◆ **WHAT IS EXPECTED**: All lines of the listing below must be reproduced character for character.

◆ **INFORMATION SUPPLIED**:
========================================

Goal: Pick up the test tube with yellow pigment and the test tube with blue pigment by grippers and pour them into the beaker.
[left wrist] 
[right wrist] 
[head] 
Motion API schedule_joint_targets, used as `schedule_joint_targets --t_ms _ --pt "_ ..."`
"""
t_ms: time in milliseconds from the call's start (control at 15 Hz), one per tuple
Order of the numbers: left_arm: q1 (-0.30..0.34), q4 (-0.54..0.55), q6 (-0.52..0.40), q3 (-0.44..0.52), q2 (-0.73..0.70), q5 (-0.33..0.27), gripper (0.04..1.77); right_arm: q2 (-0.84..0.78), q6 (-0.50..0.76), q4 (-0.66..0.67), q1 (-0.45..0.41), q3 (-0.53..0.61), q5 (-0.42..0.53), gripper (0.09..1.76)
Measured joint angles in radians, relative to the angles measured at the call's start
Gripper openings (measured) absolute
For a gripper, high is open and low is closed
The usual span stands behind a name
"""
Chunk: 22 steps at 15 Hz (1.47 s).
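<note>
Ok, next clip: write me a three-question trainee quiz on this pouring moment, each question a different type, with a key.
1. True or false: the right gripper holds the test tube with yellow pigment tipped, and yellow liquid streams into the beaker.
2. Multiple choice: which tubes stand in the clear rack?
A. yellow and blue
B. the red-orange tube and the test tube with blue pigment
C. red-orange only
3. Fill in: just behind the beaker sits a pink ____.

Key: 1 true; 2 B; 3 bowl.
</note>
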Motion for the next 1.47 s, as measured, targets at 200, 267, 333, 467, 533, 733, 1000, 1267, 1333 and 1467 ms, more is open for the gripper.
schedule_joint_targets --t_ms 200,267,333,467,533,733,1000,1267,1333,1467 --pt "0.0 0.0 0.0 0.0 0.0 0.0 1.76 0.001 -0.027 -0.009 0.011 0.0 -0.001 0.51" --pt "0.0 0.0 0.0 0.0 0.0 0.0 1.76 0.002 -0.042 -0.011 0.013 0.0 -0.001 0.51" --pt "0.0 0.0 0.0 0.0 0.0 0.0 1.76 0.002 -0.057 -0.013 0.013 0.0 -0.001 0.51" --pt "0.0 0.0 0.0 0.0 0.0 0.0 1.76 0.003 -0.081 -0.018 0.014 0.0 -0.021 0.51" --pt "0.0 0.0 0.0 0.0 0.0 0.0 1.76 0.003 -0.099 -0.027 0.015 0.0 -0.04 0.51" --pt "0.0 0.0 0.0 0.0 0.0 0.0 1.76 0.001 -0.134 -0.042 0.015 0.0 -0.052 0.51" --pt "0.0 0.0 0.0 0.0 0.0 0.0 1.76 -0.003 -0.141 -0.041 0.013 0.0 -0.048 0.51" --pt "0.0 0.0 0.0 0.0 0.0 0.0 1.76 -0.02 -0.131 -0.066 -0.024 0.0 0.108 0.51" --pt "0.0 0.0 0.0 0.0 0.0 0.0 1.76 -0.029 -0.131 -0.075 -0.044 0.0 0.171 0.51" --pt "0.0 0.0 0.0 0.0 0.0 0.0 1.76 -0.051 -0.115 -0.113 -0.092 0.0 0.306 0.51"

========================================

◆ **FINISHED TASK**:
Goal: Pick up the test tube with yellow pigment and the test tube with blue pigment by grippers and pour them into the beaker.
[left wrist] 
[right wrist] 
[head] 
Motion API schedule_joint_targets, used as `schedule_joint_targets --t_ms _ --pt "_ ..."`
"""
t_ms: time in milliseconds from the call's start (control at 15 Hz), one per tuple
Order of the numbers: left_arm: q1 (-0.30..0.34), q4 (-0.54..0.55), q6 (-0.52..0.40), q3 (-0.44..0.52), q2 (-0.73..0.70), q5 (-0.33..0.27), gripper (0.04..1.77); right_arm: q2 (-0.84..0.78), q6 (-0.50..0.76), q4 (-0.66..0.67), q1 (-0.45..0.41), q3 (-0.53..0.61), q5 (-0.42..0.53), gripper (0.09..1.76)
Measured joint angles in radians, relative to the angles measured at the call's start
Gripper openings (measured) absolute
For a gripper, high is open and low is closed
The usual span stands behind a name
"""
Chunk: 22 steps at 15 Hz (1.47 s).
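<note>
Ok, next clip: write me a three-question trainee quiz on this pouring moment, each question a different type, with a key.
1. True or false: the right gripper holds the test tube with yellow pigment tipped, and yellow liquid streams into the beaker.
2. Multiple choice: which tubes stand in the clear rack?
A. yellow and blue
B. the red-orange tube and the test tube with blue pigment
C. red-orange only
3. Fill in: just behind the beaker sits a pink ____.

Key: 1 true; 2 B; 3 bowl.
</note>
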Motion for the next 1.47 s, as measured, targets at 200, 267, 333, 467, 533, 733, 1000, 1267, 1333 and 1467 ms, more is open for the gripper.
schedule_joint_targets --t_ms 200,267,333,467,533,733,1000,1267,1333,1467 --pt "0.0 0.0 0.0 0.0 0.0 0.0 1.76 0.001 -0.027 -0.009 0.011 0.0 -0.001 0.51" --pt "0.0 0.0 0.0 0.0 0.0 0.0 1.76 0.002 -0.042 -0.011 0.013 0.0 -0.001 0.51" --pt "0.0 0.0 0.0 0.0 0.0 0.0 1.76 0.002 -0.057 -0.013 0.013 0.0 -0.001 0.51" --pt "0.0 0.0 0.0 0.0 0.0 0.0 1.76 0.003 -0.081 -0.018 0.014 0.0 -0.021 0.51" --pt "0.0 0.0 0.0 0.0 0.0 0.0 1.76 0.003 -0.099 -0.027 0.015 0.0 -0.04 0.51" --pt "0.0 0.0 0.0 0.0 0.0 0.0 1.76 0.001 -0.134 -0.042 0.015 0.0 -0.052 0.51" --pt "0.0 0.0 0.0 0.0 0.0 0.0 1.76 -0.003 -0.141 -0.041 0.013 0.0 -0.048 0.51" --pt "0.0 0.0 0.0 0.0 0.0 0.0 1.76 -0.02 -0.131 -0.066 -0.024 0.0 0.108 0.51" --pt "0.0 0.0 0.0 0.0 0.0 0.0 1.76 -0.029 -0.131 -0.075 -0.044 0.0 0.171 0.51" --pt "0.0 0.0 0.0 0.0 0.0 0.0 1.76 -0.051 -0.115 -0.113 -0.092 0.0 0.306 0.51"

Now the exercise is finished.